Веру в Биши я не потерял и, после того как Дэниел уехал обратно в Лондон, вечером того же дня начал письмо к нему, в котором сообщил о своих делах, не касаясь подробностей. Была вероятность, что письмо откроет и прочтет его отец, к которому Биши, по собственному его заявлению, питал самую стойкую нелюбовь, и потому я воздержался от упоминания об исключении его из Оксфорда и о связи с Гарриет Уэстбрук. Вместо того я рассказал ему о своей поездке в Женеву, о смерти сестры и отца, закончив просьбой поведать мне о собственных его странствиях в последние несколько месяцев.

Впрочем, отсылать письмо не было нужды. На следующий день лондонская почтовая служба доставила мне конверт. Там было письмо от Биши, где в манере чрезвычайно краткой сообщалось, что он увез Гарриет из Уайтчепела по одной простой причине: отец «донимал ее самым ужасным образом» и заставлял возвратиться на фабрику специй. Она говорила о самоубийстве и настойчиво просила у Биши «защиты» — таковы были его слова. Он чувствовал, что обязан спасти ее от страданий и увезти туда, куда не сможет дотянуться отцовский гнев. В постскриптуме он торопливо приписал, что просит у меня средств. Его ненавистный отец, по всей видимости, прекратил выплачивать положенные ему деньги, и жить ему стало почти не на что.

В конце письма Биши надписал свой адрес — дом на Куинс-сквер, — и я тотчас же ответил, предлагая ему воспользоваться моими комнатами на Джермин-стрит и приложив расписку на выплату пятидесяти гиней в банке Куттса. Вдобавок я уговаривал его связаться с Дэниелом Уэстбруком и сообщить тому обстоятельства внезапного отъезда его сестры. Я не сомневался в том, что намерения Биши были столь же честными, как он их описал. В определенном смысле я считал его своим наставником и оттого проникся чувством выполненного на совесть долга, втайне поздравив себя с тем, что поступил со своим другом великодушно.
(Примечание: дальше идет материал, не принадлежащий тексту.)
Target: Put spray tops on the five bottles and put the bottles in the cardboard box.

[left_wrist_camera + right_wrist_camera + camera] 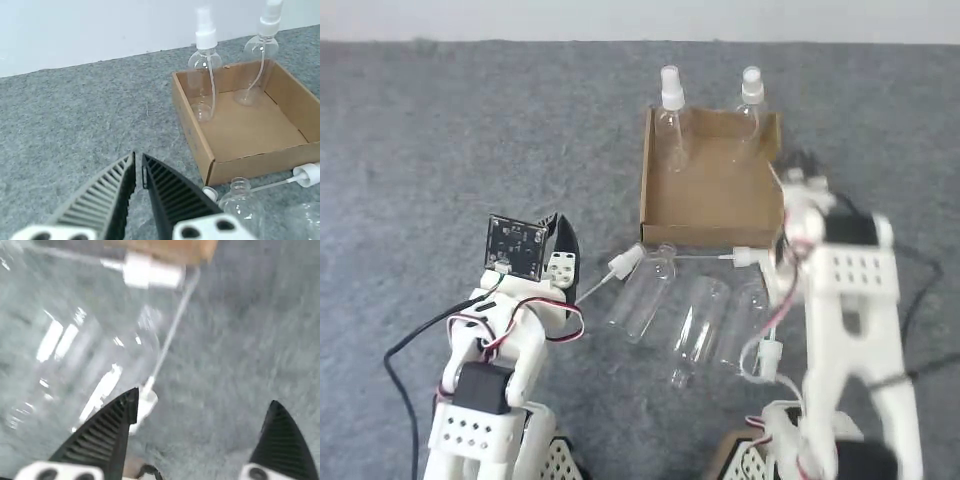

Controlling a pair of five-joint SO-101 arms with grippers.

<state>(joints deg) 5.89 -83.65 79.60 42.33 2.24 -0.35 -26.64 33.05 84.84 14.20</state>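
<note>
The cardboard box (663,218) holds two upright clear bottles with white spray tops (671,112) (750,108) along its far wall. In front of it, three topless clear bottles (645,292) (697,322) (745,318) lie on the carpet. Loose spray tops lie at the box's front left corner (625,263), its front right corner (744,257) and nearer the arms (767,354). My left gripper (138,161) is shut and empty, left of the box. My right gripper (202,404) is open low over a lying bottle (75,350), near a spray top (150,271).
Grey carpet (440,150) covers the whole table, with bare room left of the box. The white right arm (845,280) stands over the right end of the bottle row. In the left wrist view a white wall (100,25) stands behind the carpet.
</note>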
Представьте же себе мои удивление и ужас, когда, спустя три дня, мне доставили еще одно письмо из Лондона. Пришло оно от Дэниела Уэстбрука, который получил записку от Биши. Писал он ко мне, дабы, как он выразился, осведомить меня о том, что мистер Шелли и Гарриет, воспользовавшись данными мной деньгами, бежали в Эдинбург, где намеревались обвенчаться.

Недоумение мое сменилось гневом. Я полагал, что Биши предал меня, ему доверявшего, не только тем, что просил денег для подобной цели; нет — вдобавок он сочинил историю о том, что Гарриет пребывала в отчаянии. Он солгал мне при обстоятельствах самых постыдных.

Взявши в руки письмо, которое прислал мне Биши, я оторвал от него небольшой кусочек, положил его в рот и проглотил. Действуя методично, я превратил бумагу в клочки и тем же способом истребил их все до единого.